> **About this task**:
The answer must be an exact copy of the lines from the one containing "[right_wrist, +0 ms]" through the final line of the material, both included, and nothing else.

> **Records supplied**:
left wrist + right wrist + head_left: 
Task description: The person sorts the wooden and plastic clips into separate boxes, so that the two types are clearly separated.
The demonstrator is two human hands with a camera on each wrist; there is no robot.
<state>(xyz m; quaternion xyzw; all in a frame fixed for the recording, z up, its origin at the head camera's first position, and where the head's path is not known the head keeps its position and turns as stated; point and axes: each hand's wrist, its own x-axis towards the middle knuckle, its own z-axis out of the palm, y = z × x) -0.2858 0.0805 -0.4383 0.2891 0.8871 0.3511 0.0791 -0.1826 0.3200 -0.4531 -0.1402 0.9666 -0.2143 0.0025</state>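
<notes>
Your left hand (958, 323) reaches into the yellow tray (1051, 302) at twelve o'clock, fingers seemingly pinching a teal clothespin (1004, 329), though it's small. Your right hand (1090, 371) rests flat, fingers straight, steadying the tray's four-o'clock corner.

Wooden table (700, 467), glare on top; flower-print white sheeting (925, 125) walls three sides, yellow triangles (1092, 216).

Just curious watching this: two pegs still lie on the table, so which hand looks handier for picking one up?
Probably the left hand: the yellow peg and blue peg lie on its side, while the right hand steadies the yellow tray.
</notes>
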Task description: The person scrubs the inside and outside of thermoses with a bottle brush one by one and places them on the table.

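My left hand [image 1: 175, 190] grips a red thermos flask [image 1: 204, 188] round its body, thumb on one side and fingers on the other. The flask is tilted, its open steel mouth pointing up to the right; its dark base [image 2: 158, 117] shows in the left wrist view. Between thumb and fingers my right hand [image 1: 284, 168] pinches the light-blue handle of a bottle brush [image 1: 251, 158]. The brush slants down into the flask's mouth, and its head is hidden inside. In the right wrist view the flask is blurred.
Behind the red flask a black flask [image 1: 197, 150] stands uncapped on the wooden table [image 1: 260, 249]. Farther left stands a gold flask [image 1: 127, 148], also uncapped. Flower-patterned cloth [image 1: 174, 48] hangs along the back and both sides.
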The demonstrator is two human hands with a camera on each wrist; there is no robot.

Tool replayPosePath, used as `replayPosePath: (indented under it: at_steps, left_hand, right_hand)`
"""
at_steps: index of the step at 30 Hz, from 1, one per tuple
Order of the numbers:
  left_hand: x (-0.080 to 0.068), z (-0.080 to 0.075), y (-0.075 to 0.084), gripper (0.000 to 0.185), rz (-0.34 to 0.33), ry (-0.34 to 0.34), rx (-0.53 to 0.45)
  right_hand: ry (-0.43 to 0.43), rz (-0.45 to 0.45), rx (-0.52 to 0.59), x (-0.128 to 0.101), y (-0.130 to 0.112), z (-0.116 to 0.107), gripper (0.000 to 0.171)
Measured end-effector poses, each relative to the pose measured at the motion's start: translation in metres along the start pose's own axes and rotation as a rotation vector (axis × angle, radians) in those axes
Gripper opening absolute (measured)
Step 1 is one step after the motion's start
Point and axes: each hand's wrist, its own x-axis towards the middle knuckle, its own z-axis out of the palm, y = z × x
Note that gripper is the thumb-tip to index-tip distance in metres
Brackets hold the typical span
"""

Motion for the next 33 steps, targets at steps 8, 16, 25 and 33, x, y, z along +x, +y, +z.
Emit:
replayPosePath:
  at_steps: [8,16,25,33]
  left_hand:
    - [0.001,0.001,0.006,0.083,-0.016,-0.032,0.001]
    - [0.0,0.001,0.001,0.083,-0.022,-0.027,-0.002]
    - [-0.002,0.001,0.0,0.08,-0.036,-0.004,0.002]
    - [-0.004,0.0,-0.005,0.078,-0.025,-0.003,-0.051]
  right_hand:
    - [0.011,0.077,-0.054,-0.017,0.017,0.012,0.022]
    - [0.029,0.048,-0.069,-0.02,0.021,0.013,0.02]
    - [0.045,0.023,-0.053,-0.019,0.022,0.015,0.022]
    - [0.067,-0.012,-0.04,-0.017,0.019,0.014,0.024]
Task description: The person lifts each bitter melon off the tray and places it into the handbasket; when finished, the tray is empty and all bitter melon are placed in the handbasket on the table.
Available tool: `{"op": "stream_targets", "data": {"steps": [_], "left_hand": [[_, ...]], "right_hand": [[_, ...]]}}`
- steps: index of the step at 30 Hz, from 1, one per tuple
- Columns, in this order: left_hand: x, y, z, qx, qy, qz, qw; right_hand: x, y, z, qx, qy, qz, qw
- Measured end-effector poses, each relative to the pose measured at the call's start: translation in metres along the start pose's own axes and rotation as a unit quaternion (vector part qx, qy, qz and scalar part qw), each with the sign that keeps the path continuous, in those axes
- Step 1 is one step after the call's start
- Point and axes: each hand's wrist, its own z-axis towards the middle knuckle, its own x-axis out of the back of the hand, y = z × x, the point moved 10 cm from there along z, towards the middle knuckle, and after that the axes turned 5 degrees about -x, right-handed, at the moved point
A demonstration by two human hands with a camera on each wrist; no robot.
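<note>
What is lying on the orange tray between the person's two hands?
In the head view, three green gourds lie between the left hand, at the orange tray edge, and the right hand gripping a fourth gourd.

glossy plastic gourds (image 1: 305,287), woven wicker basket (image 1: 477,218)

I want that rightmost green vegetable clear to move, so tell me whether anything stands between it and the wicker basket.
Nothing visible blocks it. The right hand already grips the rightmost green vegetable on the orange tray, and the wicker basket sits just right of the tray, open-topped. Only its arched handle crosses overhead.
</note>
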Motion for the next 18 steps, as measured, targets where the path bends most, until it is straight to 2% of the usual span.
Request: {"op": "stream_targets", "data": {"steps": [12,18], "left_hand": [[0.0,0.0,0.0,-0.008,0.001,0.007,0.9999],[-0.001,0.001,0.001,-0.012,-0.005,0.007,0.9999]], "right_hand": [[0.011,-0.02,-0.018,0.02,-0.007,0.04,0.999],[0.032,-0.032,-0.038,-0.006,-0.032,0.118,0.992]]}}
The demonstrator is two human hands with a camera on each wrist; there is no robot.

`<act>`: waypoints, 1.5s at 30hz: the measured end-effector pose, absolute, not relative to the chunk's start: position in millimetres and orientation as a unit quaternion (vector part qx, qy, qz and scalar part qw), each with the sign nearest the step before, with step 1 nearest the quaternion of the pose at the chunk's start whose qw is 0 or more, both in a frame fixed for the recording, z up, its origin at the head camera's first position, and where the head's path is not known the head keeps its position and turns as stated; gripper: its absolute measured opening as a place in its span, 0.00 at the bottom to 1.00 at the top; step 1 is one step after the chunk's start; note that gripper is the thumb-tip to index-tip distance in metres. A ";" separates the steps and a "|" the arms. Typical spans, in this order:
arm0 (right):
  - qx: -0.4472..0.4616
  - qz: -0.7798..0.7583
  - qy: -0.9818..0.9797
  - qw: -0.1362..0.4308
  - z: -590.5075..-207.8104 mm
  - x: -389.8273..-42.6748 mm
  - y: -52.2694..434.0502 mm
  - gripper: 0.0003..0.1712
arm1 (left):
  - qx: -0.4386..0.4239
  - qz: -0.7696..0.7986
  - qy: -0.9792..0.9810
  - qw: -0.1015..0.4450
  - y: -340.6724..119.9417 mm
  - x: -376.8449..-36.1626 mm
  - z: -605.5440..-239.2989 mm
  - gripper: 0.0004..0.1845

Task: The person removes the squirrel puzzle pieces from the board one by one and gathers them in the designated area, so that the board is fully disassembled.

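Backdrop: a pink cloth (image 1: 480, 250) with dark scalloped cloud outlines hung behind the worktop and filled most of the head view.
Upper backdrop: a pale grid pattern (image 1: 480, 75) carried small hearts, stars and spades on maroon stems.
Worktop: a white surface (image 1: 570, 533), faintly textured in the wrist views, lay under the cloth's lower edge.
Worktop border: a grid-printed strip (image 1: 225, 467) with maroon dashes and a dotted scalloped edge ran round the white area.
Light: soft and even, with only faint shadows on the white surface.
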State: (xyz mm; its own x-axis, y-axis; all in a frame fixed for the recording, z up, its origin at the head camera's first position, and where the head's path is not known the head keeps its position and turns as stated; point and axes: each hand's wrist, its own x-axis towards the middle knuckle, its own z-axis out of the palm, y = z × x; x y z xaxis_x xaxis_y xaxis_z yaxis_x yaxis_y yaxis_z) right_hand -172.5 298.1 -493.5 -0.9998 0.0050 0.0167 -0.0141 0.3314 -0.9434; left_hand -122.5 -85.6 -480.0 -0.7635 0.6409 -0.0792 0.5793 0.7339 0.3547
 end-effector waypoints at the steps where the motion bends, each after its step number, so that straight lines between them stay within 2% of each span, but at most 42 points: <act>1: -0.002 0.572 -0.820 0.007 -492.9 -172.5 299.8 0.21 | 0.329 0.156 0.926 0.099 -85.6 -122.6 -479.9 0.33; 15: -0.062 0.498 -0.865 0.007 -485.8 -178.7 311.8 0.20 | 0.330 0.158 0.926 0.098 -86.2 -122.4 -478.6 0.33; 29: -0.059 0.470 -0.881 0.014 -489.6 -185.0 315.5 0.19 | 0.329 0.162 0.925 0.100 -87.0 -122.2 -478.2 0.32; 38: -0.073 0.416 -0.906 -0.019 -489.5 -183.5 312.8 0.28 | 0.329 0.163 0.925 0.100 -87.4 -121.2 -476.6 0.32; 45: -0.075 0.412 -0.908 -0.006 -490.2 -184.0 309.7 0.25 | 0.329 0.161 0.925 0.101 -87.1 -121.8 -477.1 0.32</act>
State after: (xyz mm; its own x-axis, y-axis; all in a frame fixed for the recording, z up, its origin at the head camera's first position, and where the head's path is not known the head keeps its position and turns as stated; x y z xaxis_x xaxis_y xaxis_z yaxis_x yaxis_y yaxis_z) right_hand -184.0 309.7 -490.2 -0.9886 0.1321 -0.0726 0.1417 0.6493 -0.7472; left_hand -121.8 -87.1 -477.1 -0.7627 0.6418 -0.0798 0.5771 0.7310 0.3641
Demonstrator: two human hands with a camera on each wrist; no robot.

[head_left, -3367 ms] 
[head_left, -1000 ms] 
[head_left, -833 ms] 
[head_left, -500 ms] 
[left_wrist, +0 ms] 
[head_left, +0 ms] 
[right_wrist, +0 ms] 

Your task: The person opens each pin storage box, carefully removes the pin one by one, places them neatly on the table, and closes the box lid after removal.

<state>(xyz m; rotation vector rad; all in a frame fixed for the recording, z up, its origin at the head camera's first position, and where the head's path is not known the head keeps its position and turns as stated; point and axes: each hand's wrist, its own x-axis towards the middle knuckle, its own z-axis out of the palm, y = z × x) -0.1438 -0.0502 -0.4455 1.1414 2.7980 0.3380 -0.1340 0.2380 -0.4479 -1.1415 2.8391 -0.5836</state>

> **Response for this exercise**:
[right_wrist, +0 ms] 

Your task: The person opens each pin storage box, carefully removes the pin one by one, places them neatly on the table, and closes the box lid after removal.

<state>(xyz m; rotation vector rad; all in a frame fixed for the recording, z up, its origin at the head camera's first position, and where the head's path is not known the head keeps its position and turns as stated; point and axes: each hand's wrist, its own x-axis towards the middle knuckle, its own z-axis out of the palm, y = z × x) -0.1438 -0.0502 -0.4455 1.1414 2.7980 0.3380 -0.1340 0.2380 -0.4479 -1.1415 2.8391 -0.5836</state>

The required answer is now complete.